The output of the Operational Amplifier circuit is illustrated in Fig. 3 for the individual tension transients elicited in the extensor tibiae muscle of the hindleg of the locust, Schistocerca americana gregaria, by repetitive stimulation of SETi (see O’Shea & Evans, 1979 for experimental details). Fig. 3 A shows the output of the tension transducer obtained by stimulating SETi at 1 Hz. The differentiated form of the signal is shown in Fig. 3B (corresponds output 1 in Fig. 1) Figs. 3C and D show the differentials corresponding to the contraction and relaxation rates respectively (correspond outputs 2 and 3 in Fig. 1 respectively). The differential responses obtained by this method closely match those obtained by the determination of the tangents at the points of maximum rate of increase and decrease of tension.

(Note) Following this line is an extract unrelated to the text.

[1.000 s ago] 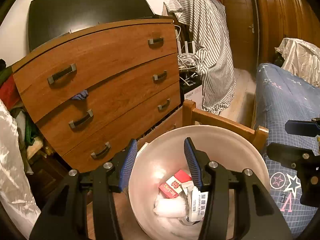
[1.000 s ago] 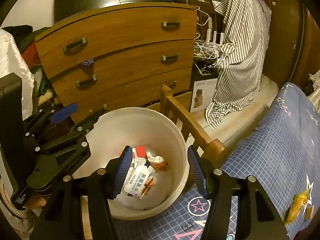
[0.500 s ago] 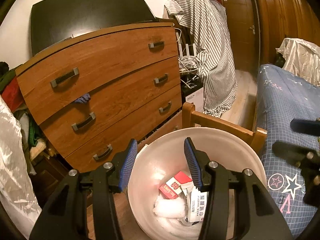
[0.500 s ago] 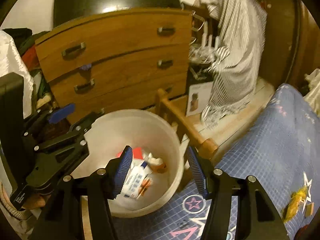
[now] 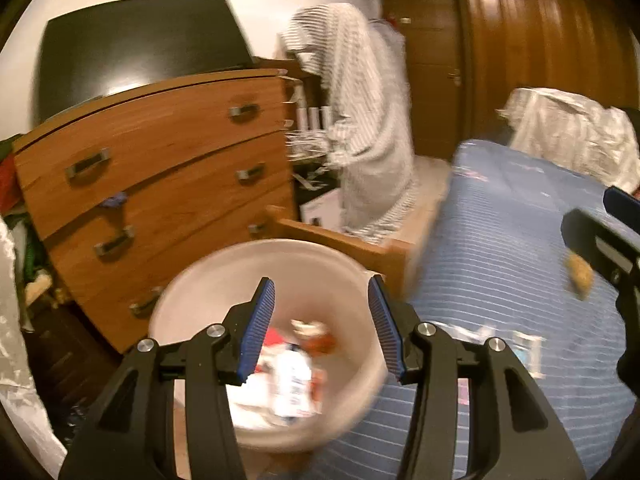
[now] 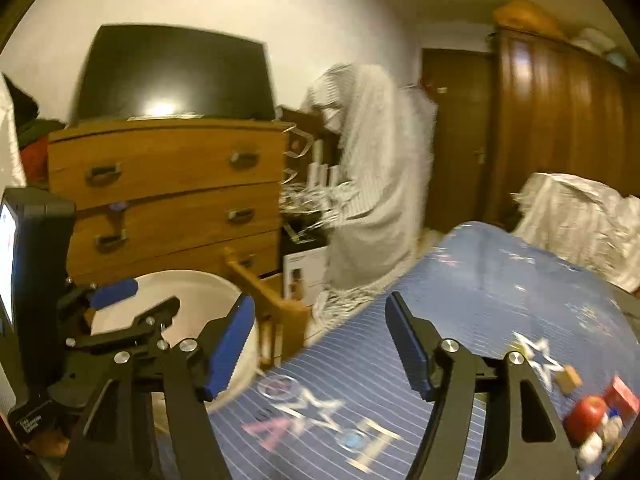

An example of the use of the circuit to examine the effect of a 30 s pulse of 10 µm DL-octopamine on the SETi-induced tension in the extensor muscle is shown in Fig. 4. Fig. 4 A shows that the pulse of octopamine potentiates the evoked tension by 21%. Fig. 4B shows that the rate of contraction is also increased by 21 % and that it follows the same time course. Fig. 4C shows the more marked effect on the rate of relaxation of tension. The relaxation rate is increased by 159% at the peak of the response. As previously described (O’Shea & Evans, 1979) the relaxation response also has a shorter latency and peaks sooner than the effect on the peak amplitude of tension.
The mechanism by which octopamine produces its potentiating effect on SETi-evoked tension remains unknown. O’Shea & Evans (1979) suggested that at least a part of the potentiation could be the result of the interaction of octopamine with presynaptic receptors on the terminals of the SETi neurone. The novel finding presented in the present paper, that octopamine increases the rate of tension development and that this response has a similar time course to that of the potentiation of evoked tension, is also consistent with the suggestion that the latter effect may have a presynaptic origin. The fact that this effect of octopamine on contraction rates was not observed in a previous study (O’Shea & Evans, 1979) emphasizes the difficulties involved in the determination of small changes in the rate of development of tension at high speeds of muscle contraction unless a circuit such as we described here is used.
ACKNOWLEDGEMENTS
We would like to thank Drs M. Burrows and P. Schofield for their critical reading of the manuscript.